WHAT IS NEEDED: Using the listing below, return each line exactly as it reads.

STORED DATA:
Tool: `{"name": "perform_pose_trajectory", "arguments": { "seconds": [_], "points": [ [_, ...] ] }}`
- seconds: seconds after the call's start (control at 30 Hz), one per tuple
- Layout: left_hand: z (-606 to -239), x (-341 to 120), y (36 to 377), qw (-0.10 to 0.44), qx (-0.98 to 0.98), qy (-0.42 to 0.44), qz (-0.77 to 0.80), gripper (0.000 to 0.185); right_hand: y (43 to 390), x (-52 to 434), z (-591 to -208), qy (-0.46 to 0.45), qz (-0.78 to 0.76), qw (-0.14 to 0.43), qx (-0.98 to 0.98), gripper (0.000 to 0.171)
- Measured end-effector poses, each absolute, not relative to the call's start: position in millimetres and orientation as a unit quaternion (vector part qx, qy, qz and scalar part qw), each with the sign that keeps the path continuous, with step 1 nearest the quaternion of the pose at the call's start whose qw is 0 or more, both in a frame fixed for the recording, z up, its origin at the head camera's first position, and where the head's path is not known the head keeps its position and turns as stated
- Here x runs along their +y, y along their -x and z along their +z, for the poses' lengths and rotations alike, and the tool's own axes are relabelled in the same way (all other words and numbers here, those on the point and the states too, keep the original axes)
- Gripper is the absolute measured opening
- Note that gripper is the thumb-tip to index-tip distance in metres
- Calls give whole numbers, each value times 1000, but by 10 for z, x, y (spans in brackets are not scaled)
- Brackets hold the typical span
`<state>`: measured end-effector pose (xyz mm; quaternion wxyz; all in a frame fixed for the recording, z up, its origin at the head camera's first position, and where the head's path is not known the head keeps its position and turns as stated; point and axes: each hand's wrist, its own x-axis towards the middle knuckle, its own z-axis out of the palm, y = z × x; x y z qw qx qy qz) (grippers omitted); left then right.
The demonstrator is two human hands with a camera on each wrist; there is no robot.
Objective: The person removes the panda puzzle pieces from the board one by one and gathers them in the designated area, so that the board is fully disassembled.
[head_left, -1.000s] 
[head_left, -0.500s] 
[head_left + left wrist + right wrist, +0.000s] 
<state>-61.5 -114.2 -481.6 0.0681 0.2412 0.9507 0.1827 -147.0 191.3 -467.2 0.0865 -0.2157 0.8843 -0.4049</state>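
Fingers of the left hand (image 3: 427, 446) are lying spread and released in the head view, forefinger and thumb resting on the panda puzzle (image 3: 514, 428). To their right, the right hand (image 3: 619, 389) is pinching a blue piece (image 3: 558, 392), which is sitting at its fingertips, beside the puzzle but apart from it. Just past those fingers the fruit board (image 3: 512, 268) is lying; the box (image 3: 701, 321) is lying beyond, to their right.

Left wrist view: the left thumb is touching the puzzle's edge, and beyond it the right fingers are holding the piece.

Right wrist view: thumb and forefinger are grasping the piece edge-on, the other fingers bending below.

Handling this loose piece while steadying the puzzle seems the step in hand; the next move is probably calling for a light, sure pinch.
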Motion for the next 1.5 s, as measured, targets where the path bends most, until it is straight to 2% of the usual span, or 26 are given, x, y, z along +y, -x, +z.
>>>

SOLUTION TO THIS EXERCISE:
Tool: `{"name": "perform_pose_trajectory", "arguments": { "seconds": [_], "points": [ [_, ...] ] }}`
- seconds: seconds after the call's start (control at 30 Hz), one per tuple
- Layout: left_hand: z (-606 to -239), x (-341 to 120), y (36 to 377), qw (-0.10 to 0.44), qx (-0.98 to 0.98), qy (-0.42 to 0.44), qz (-0.77 to 0.80), gripper (0.000 to 0.185); right_hand: y (43 to 390), x (-52 to 434), z (-591 to -208), qy (-0.46 to 0.45), qz (-0.78 to 0.76), qw (-0.14 to 0.43), qx (-0.98 to 0.98), gripper (0.000 to 0.171)
- Measured end-effector poses, each absolute, not relative to the call's start: position in millimetres and orientation as a unit quaternion (vector part qx, qy, qz and scalar part qw), each with the sign that keeps the path continuous, with step 1 nearest the quaternion of the pose at the call's start whose qw is 0 or more, both in a frame fixed for the recording, z up, its origin at the head camera's first position, and where the head's path is not known the head keeps its position and turns as stated
- Here x runs along their +y, y along their -x and z along their +z, for the poses' lengths and rotations alike, and the tool's own axes are relabelled in the same way (all other words and numbers here, those on the point and the states too, keep the original axes)
- Gripper is the absolute measured opening
- Note that gripper is the thumb-tip to index-tip distance in metres
- Calls give whole numbers, each value times 1000, but by 10 for z, x, y (spans in brackets are not scaled)
- Brackets hold the typical span
`<state>`: measured end-effector pose (xyz mm; quaternion wxyz; all in a frame fixed for the recording, z up, its origin at the head camera's first position, and where the head's path is not known the head keeps its position and turns as stated; point and axes: each hand's wrist, its own x-axis towards the middle knuckle, its own z-axis out of the palm, y = z × x; x y z qw qx qy qz) (grippers omitted); left then right.
The demonstrator is two human hands with a camera on each wrist; there is no robot.
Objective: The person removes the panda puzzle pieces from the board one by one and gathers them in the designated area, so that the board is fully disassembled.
[head_left, -1.000s] 
[head_left, -0.500s] 
[head_left + left wrist + right wrist, +0.000s] 
<state>-61.5 -114.2 -481.6 0.0681 0.2412 0.9507 0.1827 -147.0 191.3 -467.2 0.0865 -0.2157 0.8843 -0.4049</state>
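Fingers of the left hand (image 3: 427, 446) are lying spread and released in the head view, forefinger and thumb resting on the panda puzzle (image 3: 514, 428). To their right, the right hand (image 3: 619, 389) is pinching a blue piece (image 3: 558, 392), which is sitting at its fingertips, beside the puzzle but apart from it. Just past those fingers the fruit board (image 3: 512, 268) is lying; the box (image 3: 701, 321) is lying beyond, to their right.

Left wrist view: the left thumb is touching the puzzle's edge, and beyond it the right fingers are holding the piece.

Right wrist view: thumb and forefinger are grasping the piece edge-on, the other fingers bending below.

Handling this loose piece while steadying the puzzle seems the step in hand; the next move is probably calling for a light, sure pinch.
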Motion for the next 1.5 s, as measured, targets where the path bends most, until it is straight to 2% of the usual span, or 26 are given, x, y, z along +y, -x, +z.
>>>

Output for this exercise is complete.